What you are asked to do:
Exclude the pictures and repeat all of the data exactly.

Given data:
Content starts

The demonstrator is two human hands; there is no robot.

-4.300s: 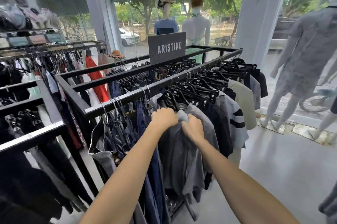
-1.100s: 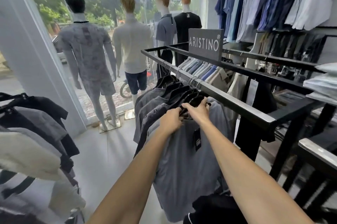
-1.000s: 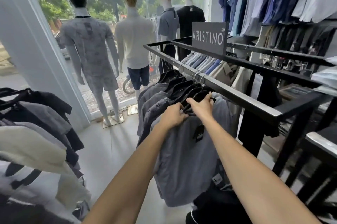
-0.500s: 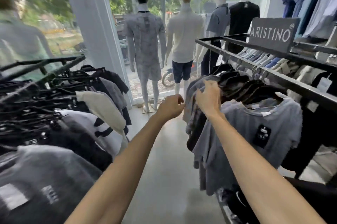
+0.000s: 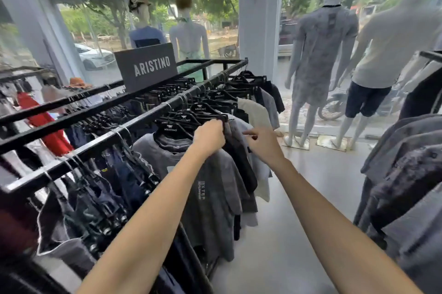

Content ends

Answer space:
The demonstrator is two human hands; there is no robot.

-4.300s: 
-1.100s: 
-1.000s: 
-0.500s: 
+0.000s: 

The output is finished, and nothing else is needed.